Staff Editorial: Crimea Referendum

The Supreme Council of Crimea voted on Mar. 6 to formally become a federal subject of the Russian Federation after 60 years as a part of Ukraine. The decision was put to the Crimean people by referendum on Mar. 16, and passed with 96 percent of the vote, with a turnout of over 80 percent. However, Ukraine has since declared the ballot unconstitutional, as have the United States and the European Union, claiming that the referendum was illegal since Russian troops were still deployed around the peninsula.

Native Russians compose 58 percent of Crimea’s population, and a majority consider Crimea to be an extension of Russia. Given that a larger number of Crimean citizens do not identify as Ukrainians, having the opportunity to choose whether to become an independent republic or join Russia is justified, but the referendum was approached poorly by the Crimean Parliament, Ukrainian government and Russia.

It was aggravating and unnecessarily threatening for Russia to intervene militarily in Crimea, especially so soon after the collapse of the Ukrainian government. The sudden aggression gave the impression that the Russian government was attempting to take advantage of Ukraine’s weakness rather than protect Russian natives in Ukraine and Crimea, as it claimed to be doing. Furthermore, Russian President Vladimir Putin claimed that the gunmen were local resistance forces, when evidence points to the fact that the men were indeed Russian soldiers without insignias. Since Mar. 1, Ukrainian journalists were prohibited from entering the Crimea, increasing the questionability of Russia’s intentions.
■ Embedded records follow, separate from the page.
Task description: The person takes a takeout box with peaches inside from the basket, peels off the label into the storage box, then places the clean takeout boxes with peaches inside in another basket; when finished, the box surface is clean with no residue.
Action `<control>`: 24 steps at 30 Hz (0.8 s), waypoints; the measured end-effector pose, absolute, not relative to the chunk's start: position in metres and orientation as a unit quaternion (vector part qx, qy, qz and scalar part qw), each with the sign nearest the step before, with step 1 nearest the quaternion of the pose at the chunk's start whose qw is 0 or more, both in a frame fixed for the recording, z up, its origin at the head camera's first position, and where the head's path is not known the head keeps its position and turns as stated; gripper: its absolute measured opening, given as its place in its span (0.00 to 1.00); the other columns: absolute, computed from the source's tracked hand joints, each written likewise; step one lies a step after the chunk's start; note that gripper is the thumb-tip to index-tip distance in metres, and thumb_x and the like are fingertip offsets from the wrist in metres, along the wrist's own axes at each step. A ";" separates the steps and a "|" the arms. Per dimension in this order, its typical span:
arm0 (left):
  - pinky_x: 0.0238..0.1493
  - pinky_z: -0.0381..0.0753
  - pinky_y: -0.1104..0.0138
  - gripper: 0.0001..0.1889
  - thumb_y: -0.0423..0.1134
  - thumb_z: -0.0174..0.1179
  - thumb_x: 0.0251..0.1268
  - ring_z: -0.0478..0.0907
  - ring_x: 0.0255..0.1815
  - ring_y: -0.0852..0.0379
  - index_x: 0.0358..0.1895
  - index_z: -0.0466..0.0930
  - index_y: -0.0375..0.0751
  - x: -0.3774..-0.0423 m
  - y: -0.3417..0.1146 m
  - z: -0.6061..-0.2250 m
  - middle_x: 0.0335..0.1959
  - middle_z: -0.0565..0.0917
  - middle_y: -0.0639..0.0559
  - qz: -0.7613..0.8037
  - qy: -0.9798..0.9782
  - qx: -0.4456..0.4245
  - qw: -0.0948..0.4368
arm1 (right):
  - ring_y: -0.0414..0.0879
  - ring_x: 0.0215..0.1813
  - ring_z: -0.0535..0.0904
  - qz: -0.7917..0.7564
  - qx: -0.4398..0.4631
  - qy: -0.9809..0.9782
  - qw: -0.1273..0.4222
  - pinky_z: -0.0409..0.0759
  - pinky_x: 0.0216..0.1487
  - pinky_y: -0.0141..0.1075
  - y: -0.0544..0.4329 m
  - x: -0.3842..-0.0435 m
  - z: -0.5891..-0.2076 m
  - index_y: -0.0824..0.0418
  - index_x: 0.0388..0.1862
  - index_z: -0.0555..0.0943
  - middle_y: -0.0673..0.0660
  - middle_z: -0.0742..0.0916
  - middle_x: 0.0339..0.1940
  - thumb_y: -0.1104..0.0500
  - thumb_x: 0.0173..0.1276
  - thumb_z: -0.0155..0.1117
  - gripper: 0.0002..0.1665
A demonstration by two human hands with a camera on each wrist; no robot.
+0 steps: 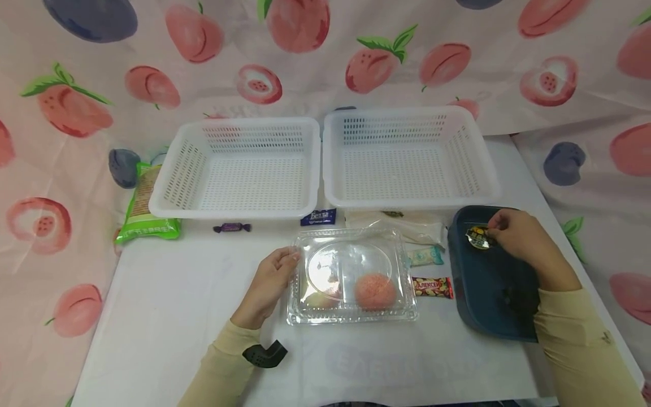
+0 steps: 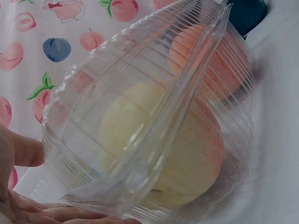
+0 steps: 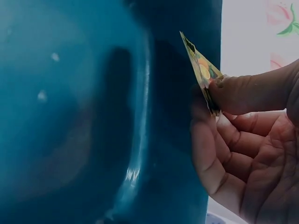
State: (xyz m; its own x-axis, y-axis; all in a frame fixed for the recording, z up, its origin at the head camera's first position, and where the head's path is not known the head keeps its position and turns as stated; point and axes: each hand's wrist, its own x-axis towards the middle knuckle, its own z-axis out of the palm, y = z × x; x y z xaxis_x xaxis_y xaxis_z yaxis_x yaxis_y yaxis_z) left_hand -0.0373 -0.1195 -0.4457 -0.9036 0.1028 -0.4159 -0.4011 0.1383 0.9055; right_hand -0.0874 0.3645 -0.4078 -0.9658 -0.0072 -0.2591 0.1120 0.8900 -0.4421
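Note:
A clear plastic clamshell container (image 1: pixel 351 319) lies on the white table with its lid down. Through the plastic I see a yellow-green and pink round fruit (image 2: pixel 187 163) and a pinkish-orange round one (image 1: pixel 375 292). My left hand (image 1: pixel 269 285) grips the container's left side, with the thumb (image 2: pixel 27 149) against the plastic and the fingers lower down. Over the dark teal tray (image 1: pixel 488 305), my right hand (image 1: pixel 521 237) pinches a small black-and-yellow packet (image 3: pixel 203 70) with a fruit print between thumb and fingers.
Two white perforated baskets (image 1: pixel 236 215) stand along the back. A green bag (image 1: pixel 147 209) leans at the left. Wrapped sweets lie about: a purple one (image 1: pixel 232 227), a blue one (image 1: pixel 319 217), a red one (image 1: pixel 432 286) and a pale green one (image 1: pixel 426 256). Behind the container is a whitish packet (image 1: pixel 396 226).

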 end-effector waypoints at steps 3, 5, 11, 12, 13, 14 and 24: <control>0.49 0.78 0.70 0.24 0.39 0.51 0.83 0.76 0.52 0.56 0.73 0.67 0.27 -0.038 -0.120 -0.445 0.65 0.78 0.32 0.650 0.728 -0.102 0.195 | 0.55 0.34 0.79 -0.228 0.016 0.963 0.141 0.73 0.32 0.40 0.368 -0.091 -0.411 0.72 0.39 0.78 0.66 0.85 0.33 0.65 0.72 0.62 0.08; 0.48 0.78 0.71 0.24 0.39 0.51 0.83 0.76 0.50 0.58 0.73 0.67 0.27 -0.038 -0.121 -0.445 0.65 0.79 0.33 0.650 0.727 -0.105 0.194 | 0.56 0.34 0.79 -0.220 0.007 0.963 0.153 0.74 0.34 0.42 0.371 -0.094 -0.414 0.72 0.37 0.79 0.67 0.84 0.33 0.65 0.72 0.62 0.08; 0.47 0.78 0.71 0.24 0.38 0.51 0.84 0.75 0.47 0.60 0.73 0.67 0.27 -0.039 -0.121 -0.444 0.62 0.80 0.35 0.651 0.725 -0.108 0.197 | 0.57 0.35 0.79 -0.185 -0.004 0.961 0.206 0.77 0.37 0.48 0.376 -0.102 -0.421 0.71 0.36 0.80 0.66 0.84 0.33 0.66 0.69 0.60 0.07; 0.46 0.78 0.71 0.24 0.38 0.51 0.84 0.74 0.46 0.60 0.73 0.68 0.27 -0.039 -0.121 -0.443 0.61 0.80 0.35 0.652 0.725 -0.109 0.196 | 0.57 0.35 0.79 -0.180 -0.005 0.960 0.214 0.77 0.36 0.49 0.376 -0.103 -0.423 0.72 0.37 0.80 0.66 0.84 0.32 0.66 0.69 0.60 0.07; 0.45 0.78 0.72 0.24 0.38 0.51 0.83 0.74 0.45 0.60 0.73 0.68 0.27 -0.039 -0.121 -0.443 0.60 0.81 0.36 0.652 0.724 -0.109 0.196 | 0.57 0.35 0.79 -0.177 -0.007 0.959 0.221 0.78 0.36 0.49 0.375 -0.105 -0.424 0.73 0.37 0.80 0.66 0.84 0.32 0.66 0.68 0.59 0.08; 0.44 0.78 0.72 0.23 0.38 0.51 0.83 0.74 0.44 0.60 0.72 0.68 0.27 -0.039 -0.121 -0.443 0.59 0.81 0.37 0.653 0.724 -0.109 0.195 | 0.57 0.34 0.79 -0.175 -0.007 0.958 0.228 0.78 0.35 0.49 0.375 -0.106 -0.425 0.73 0.37 0.80 0.66 0.84 0.32 0.67 0.67 0.58 0.08; 0.46 0.78 0.71 0.23 0.38 0.52 0.83 0.74 0.46 0.60 0.72 0.69 0.28 -0.039 -0.121 -0.444 0.59 0.81 0.37 0.653 0.723 -0.109 0.196 | 0.56 0.33 0.78 -0.159 0.008 0.951 0.266 0.78 0.33 0.46 0.371 -0.112 -0.430 0.74 0.37 0.81 0.65 0.83 0.31 0.66 0.69 0.59 0.09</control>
State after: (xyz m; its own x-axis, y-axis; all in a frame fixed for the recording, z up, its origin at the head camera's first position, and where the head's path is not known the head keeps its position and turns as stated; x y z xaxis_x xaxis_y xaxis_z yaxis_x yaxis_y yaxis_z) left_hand -0.0395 -0.1206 -0.4436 -0.8990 0.0984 -0.4267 -0.4147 0.1222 0.9017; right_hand -0.1125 0.3706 -0.4303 -0.8583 -0.0695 -0.5084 0.0997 0.9493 -0.2981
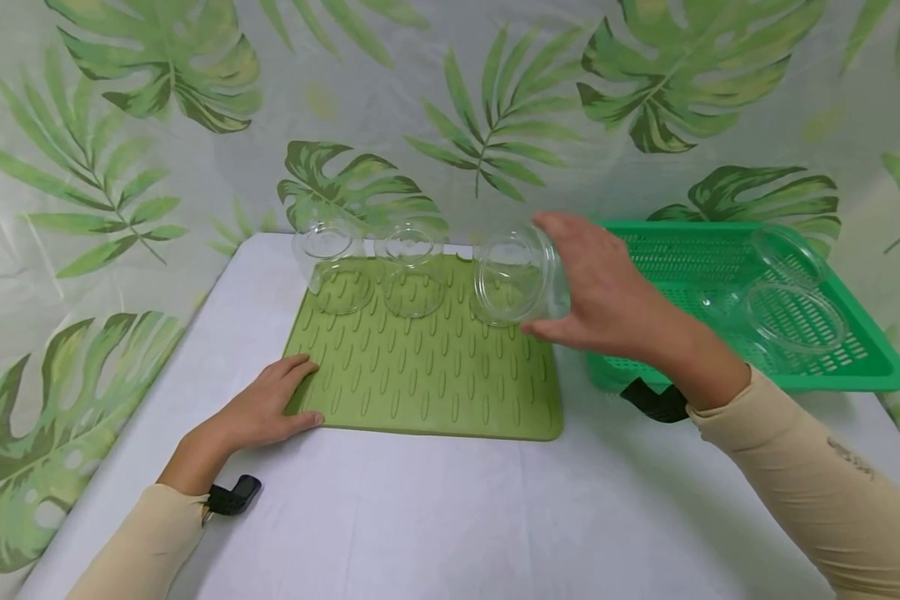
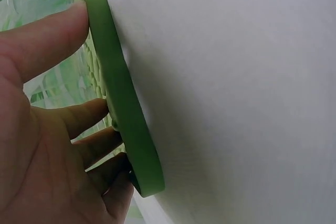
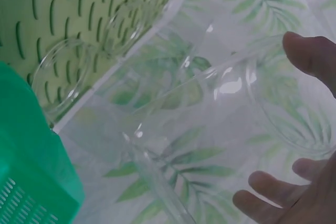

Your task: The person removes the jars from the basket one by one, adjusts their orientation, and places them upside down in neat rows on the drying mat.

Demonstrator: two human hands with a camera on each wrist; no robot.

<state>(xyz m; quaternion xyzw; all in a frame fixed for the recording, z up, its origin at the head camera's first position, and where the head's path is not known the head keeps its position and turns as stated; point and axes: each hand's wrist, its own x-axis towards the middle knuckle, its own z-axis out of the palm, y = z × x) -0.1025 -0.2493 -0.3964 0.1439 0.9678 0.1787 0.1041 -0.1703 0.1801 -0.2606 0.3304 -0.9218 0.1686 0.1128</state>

The referendum provided no choice to maintain the existing political status of Crimea, only to restore the 1992 Crimean constitution or join Russia as a federal subject, both of which would have resulted in de facto separation from Ukraine. According to Ukrainian law, territorial changes can only be approved via a referendum that includes all citizens of Ukraine, rendering the referendum illegal by Ukrainian law. The EU, G-7 and the U.N. Security Council have all said that they will not recognize the result of the referendum, citing a violation of international law. The EU has imposed sanctions, including asset freezes and travel bans, on 33 Russian and Ukrainian officials since Mar. 7, with threats of more to come, including against Russian energy exports. However, since several of the officials have no property or family abroad, the travel sanctions are ineffective as the “consequences” that President Barack Obama intended them to be. However, denying service to cardholders of Bank Rossiya, the Russian bank on the blacklist, has affected common citizens more than the officials. While the sanctions are a step in the right direction, they pose more a threat of harm than direct harm for the sanctioned officials.

Putin’s approval rating among the Russian people has since increased to 71.6 percent, the highest since 2012, suggesting that a major goal in pursuing the annexation was to bolster his popularity. Such a suspicious motivation, coupled with the fact that only authorized journalists were allowed to cover the elections, indicates that the referendum was not an accurate reflection of the opinion of Crimean citizens. In order to properly administer such a ballot, Russia should have withdrawn its forces, and the ballot should have involved all Ukrainian citizens without intrusion.